As reporters approached Archie Bradley at his Kino Stadium locker on Friday night, he had on a T-shirt and boxer briefs.
“I’m not going to put my pants on,” he said, smiling.
He wasn’t kidding.
Earlier in the day, on his Southwest flight to Tucson from Reno, he left his wallet on the plane.
“I got lucky on the plane and actually got a big seat,” he said. “I put it (the wallet) in the pouch in front of me and walked right off the plane.”
Friday, he started for the Reno Aces — the Diamondbacks Triple-A team — against the El Paso Chihuahuas at Kino.
In the bottom of the second inning, against the second batter, and on the second pitch — a grounder struck Bradley in the calf.
Every one of the Aces fielders, the pitching coach and the trainer descended on the mound.

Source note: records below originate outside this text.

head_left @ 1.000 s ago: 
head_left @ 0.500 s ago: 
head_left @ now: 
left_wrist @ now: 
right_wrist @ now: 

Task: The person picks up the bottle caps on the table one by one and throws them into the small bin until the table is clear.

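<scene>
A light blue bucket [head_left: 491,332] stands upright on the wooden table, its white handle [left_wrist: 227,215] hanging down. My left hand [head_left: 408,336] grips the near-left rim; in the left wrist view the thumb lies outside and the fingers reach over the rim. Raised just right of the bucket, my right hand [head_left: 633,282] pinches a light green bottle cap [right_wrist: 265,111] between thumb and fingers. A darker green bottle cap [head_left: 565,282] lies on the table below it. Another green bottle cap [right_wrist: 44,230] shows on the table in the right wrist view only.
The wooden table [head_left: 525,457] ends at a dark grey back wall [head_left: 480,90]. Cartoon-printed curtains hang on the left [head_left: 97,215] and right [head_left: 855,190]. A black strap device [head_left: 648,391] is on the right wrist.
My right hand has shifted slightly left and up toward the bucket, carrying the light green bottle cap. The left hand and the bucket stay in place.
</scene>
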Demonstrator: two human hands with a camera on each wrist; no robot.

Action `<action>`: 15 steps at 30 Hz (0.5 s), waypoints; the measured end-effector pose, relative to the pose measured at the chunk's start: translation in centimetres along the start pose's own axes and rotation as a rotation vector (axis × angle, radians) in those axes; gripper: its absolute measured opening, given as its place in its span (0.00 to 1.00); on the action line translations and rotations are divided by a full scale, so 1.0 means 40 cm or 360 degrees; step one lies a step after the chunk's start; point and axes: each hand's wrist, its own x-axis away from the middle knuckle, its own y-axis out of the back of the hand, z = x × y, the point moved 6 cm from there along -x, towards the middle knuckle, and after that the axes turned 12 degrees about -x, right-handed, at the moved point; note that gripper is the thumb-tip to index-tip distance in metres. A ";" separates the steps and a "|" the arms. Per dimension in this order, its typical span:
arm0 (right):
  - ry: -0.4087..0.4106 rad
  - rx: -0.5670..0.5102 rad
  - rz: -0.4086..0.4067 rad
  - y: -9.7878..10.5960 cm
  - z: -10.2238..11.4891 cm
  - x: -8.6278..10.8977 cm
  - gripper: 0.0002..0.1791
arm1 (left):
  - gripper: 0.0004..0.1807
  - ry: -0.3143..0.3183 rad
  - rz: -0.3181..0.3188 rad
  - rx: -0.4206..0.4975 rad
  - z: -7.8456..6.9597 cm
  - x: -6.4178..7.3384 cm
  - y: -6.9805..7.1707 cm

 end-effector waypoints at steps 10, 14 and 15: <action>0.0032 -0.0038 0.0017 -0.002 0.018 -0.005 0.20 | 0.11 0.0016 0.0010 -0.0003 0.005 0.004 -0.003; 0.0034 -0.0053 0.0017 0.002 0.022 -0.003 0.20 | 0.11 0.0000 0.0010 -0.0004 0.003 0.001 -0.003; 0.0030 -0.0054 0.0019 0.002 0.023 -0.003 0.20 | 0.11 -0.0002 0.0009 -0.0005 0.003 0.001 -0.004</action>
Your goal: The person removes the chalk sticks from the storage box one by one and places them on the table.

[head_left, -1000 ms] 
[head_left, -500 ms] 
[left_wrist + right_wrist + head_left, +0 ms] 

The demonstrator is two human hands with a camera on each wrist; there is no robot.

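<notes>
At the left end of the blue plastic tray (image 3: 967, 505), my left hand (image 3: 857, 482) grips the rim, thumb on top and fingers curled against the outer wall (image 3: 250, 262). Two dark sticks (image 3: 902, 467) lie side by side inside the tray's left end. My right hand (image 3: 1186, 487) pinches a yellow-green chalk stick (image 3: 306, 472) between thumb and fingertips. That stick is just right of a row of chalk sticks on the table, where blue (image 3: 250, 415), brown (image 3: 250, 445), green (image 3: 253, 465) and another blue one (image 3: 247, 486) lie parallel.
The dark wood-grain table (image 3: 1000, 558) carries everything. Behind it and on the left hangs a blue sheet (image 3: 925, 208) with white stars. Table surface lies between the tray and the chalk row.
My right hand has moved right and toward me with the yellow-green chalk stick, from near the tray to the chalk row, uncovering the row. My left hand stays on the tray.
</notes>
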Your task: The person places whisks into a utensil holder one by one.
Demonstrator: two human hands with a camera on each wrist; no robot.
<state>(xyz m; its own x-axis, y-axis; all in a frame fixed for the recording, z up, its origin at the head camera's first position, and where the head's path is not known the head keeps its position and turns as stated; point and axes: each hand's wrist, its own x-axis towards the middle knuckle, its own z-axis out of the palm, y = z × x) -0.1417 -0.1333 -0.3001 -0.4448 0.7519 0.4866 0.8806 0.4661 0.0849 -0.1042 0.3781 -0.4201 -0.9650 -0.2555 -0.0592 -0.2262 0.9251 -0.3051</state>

For about a minute, the D-backs front-office bigwigs were probably holding their collective breath.
It’s been that kind of week for Bradley, Arizona’s No. 1 prospect, and the No. 5 overall according to MLB.com. At some point, he’s expected to take up a spot in Arizona’s rotation, and eventually lead it.
So an injury scare is no good. Don’t worry, though. He was fine. Still is.
“I got lucky,” Bradley said before Saturday’s 11-1 win over El Paso at Kino Stadium.
He finished in seven innings against El Paso, with five strikeouts, and allowed two earned runs.
Last week against the Chihuahuas in Reno, his first start of the season, he went five innings, with no earned runs and three strikeouts.
Last year, between High-A and Double-A, Bradley was 14-5 with a 1.84 ERA and 162 strikeouts in 152 innings.
Clearly, the kid — he’s 21 — is talented.
“He’s definitely ahead of the curve,” said Aces manager Phil Nevin. “He probably has the stuff to go up there (to the majors).”
And he should be in the majors soon.
Out of spring training, Bradley lost the competition to be the No. 5 starter in Arizona’s rotation to Randall Delgado. So far, in three games, Delgado is 0-1 with a 10.13 ERA for the D-backs. As a team, Arizona is 4-9 with a 5.87 ERA, the worst in the majors.
In theory, a call-up should be imminent.
“Yeah, I just try to ignore that,” Bradley said. “That’s one bad thing I can do, get caught up in that, read too much into that, and try to pitch my way into Arizona. I’m here in Reno. I like my teammates, I like my staff here. I like the coaches, and I just want to win here and get better.”
He came close to never even joining the Diamondbacks in the first place: He was almost a quarterback for Bob Stoops’ Oklahoma Sooners.
Out of Broken Arrow High School in Oklahoma, as a three-star quarterback recruit, he signed on with Stoops to play football and baseball in Norman, Okla.
At 6 feet 4 inches and 220 pounds, Bradley has Nick Foles’ size. And he was pretty good, too.
Good enough, in fact, to be invited to ESPN’s annual Elite 11 quarterback competition. There, he played alongside the likes of Teddy Bridgewater — a likely first-round NFL draft pick this year — USC’s Cody Kessler, Notre Dame’s Everett Golson and Jeff Driskel of Florida.
Saturday, he made an afternoon trip to Arizona Stadium to watch the Wildcats’ spring football game, where Jesse Scroggins and Connor Brewer — also Elite 11 alumni — were playing.
Also there was Yogi Roth, an Elite 11 coach and Pac-12 football analyst.
Roth lit up as he talked about Bradley.
Roth said he’s fun-loving and a good spirit, along with extremely coachable and possessed of a great desire to learn.
“With him, I always think about a really authentic competitor,” Roth said. “Of course, a ridiculously talented competitor. You think about Oklahoma, and you think about what could have been.
“I saw him before the spring game (Saturday) and said, ‘Do you miss it?’”
Bradley didn’t hold back.
“Oh yeah,” Bradley said, smiling. “Big time.”
But the Diamondbacks, who picked Bradley No. 7 overall in the 2011 draft, are pretty happy he chose baseball.
“When Archie is ready to go,” Nevin said, “he’s going to go up and be very successful in the major leagues.
“He’s special. He’s got a special arm.”